▶ [Your task]:
Starting at the first line below, copy through to the last line exactly.

▶ [Provided data]:
******************************

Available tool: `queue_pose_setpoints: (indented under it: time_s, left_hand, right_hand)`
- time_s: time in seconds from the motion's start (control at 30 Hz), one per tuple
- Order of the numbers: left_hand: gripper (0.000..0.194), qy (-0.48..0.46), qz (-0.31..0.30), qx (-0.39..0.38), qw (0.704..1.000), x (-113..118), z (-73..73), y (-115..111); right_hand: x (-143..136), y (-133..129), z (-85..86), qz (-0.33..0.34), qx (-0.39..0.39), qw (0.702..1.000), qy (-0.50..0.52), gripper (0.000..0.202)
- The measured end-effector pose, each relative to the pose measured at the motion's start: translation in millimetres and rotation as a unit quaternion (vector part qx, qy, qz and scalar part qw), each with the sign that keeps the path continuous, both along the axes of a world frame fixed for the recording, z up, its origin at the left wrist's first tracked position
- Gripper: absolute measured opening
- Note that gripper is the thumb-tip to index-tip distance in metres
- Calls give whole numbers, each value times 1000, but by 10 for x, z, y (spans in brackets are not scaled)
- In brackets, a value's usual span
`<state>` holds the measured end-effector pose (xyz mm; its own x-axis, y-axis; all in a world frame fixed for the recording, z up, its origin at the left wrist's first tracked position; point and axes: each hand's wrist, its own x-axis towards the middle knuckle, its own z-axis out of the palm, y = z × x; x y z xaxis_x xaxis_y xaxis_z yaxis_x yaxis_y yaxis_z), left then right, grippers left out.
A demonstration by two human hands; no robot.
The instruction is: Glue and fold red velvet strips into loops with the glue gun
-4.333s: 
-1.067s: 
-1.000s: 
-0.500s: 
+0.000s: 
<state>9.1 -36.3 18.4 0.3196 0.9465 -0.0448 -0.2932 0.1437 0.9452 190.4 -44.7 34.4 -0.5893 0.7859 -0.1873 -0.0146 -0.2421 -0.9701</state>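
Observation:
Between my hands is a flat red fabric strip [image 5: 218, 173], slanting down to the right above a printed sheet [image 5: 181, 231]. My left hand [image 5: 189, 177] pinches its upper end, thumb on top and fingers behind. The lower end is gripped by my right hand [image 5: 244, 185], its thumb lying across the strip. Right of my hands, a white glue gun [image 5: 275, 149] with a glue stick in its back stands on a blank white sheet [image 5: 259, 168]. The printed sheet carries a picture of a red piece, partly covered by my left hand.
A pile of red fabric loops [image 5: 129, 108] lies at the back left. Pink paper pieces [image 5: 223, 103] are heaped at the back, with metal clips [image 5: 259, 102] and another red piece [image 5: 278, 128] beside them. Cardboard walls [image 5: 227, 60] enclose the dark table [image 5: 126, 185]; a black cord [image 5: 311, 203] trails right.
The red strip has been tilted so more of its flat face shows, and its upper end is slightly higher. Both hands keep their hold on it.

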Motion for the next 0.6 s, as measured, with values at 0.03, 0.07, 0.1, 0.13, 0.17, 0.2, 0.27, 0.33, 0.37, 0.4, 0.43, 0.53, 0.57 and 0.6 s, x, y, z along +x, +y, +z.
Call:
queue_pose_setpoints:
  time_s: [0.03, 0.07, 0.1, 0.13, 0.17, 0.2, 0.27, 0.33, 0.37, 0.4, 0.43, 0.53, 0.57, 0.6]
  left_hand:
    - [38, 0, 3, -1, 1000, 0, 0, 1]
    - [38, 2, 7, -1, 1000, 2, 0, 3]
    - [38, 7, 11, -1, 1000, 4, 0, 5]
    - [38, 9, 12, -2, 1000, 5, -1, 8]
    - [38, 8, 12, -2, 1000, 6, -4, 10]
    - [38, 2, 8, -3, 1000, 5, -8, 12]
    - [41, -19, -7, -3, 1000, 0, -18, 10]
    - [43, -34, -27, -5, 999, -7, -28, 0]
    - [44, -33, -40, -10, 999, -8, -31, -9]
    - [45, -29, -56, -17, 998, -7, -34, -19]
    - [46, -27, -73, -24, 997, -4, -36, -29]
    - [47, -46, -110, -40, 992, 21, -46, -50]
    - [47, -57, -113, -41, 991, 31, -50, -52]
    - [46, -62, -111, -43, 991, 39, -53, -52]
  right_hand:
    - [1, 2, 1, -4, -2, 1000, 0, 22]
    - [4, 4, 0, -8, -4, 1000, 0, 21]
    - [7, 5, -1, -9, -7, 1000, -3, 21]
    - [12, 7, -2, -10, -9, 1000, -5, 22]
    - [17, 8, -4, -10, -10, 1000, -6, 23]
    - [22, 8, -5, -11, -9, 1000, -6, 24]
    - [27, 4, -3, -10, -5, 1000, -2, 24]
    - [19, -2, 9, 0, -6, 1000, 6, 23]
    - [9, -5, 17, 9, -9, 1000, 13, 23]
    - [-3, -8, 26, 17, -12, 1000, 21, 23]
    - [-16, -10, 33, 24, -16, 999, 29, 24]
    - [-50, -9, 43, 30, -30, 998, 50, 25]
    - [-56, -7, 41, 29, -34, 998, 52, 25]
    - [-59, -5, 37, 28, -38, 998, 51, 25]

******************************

▶ [Output of the exercise]:
Available tool: `queue_pose_setpoints: (indented under it: time_s, left_hand, right_hand)`
- time_s: time in seconds from the motion's start (control at 30 Hz), one per tuple
- Order of the numbers: left_hand: gripper (0.000..0.194), qy (-0.48..0.46), qz (-0.31..0.30), qx (-0.39..0.38), qw (0.704..1.000), x (-113..118), z (-73..73), y (-115..111); right_hand: x (-143..136), y (-133..129), z (-85..86), qz (-0.33..0.34), qx (-0.39..0.39), qw (0.702..1.000), qy (-0.50..0.52), gripper (0.000..0.202)
- The measured end-effector pose, each relative to the pose measured at the motion's start: translation in millimetres and rotation as a unit quaternion (vector part qx, qy, qz and scalar part qw), each with the sign that keeps the path continuous, both along the axes of a world frame fixed for the recording, z up, its origin at the left wrist's first tracked position
- Gripper: absolute measured opening
- Note that gripper is the thumb-tip to index-tip distance in metres
- Calls give whole numbers, each value times 1000, but by 10 for x, z, y (spans in brackets are not scaled)
- In brackets, a value's usual span
`<state>` holds the measured end-effector pose (xyz mm; its own x-axis, y-axis; all in a world frame fixed for the recording, z up, its origin at the left wrist's first tracked position; point and axes: each hand's wrist, its own x-axis towards the middle knuckle, its own z-axis out of the palm, y = z × x; x y z xaxis_x xaxis_y xaxis_z yaxis_x yaxis_y yaxis_z), left then right, grippers left out.
A demonstration by two human hands; no robot.
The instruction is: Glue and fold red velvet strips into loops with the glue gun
-4.333s: 
-1.067s: 
-1.000s: 
-0.500s: 
+0.000s: 
<state>9.1 -36.3 18.4 0.3196 0.9465 -0.0448 -0.2932 0.1437 0.9452 190.4 -44.7 34.4 -0.5893 0.7859 -0.1873 -0.0146 -0.2421 -0.9701</state>
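Observation:
Between my hands is a flat red fabric strip [image 5: 218, 173], slanting down to the right above a printed sheet [image 5: 181, 231]. My left hand [image 5: 189, 177] pinches its upper end, thumb on top and fingers behind. The lower end is gripped by my right hand [image 5: 244, 185], its thumb lying across the strip. Right of my hands, a white glue gun [image 5: 275, 149] with a glue stick in its back stands on a blank white sheet [image 5: 259, 168]. The printed sheet carries a picture of a red piece, partly covered by my left hand.
A pile of red fabric loops [image 5: 129, 108] lies at the back left. Pink paper pieces [image 5: 223, 103] are heaped at the back, with metal clips [image 5: 259, 102] and another red piece [image 5: 278, 128] beside them. Cardboard walls [image 5: 227, 60] enclose the dark table [image 5: 126, 185]; a black cord [image 5: 311, 203] trails right.
The red strip has been tilted so more of its flat face shows, and its upper end is slightly higher. Both hands keep their hold on it.
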
Motion for the next 0.6 s, as measured, with values at 0.03, 0.07, 0.1, 0.13, 0.17, 0.2, 0.27, 0.33, 0.37, 0.4, 0.43, 0.53, 0.57 and 0.6 s, x, y, z along +x, +y, +z.
Call:
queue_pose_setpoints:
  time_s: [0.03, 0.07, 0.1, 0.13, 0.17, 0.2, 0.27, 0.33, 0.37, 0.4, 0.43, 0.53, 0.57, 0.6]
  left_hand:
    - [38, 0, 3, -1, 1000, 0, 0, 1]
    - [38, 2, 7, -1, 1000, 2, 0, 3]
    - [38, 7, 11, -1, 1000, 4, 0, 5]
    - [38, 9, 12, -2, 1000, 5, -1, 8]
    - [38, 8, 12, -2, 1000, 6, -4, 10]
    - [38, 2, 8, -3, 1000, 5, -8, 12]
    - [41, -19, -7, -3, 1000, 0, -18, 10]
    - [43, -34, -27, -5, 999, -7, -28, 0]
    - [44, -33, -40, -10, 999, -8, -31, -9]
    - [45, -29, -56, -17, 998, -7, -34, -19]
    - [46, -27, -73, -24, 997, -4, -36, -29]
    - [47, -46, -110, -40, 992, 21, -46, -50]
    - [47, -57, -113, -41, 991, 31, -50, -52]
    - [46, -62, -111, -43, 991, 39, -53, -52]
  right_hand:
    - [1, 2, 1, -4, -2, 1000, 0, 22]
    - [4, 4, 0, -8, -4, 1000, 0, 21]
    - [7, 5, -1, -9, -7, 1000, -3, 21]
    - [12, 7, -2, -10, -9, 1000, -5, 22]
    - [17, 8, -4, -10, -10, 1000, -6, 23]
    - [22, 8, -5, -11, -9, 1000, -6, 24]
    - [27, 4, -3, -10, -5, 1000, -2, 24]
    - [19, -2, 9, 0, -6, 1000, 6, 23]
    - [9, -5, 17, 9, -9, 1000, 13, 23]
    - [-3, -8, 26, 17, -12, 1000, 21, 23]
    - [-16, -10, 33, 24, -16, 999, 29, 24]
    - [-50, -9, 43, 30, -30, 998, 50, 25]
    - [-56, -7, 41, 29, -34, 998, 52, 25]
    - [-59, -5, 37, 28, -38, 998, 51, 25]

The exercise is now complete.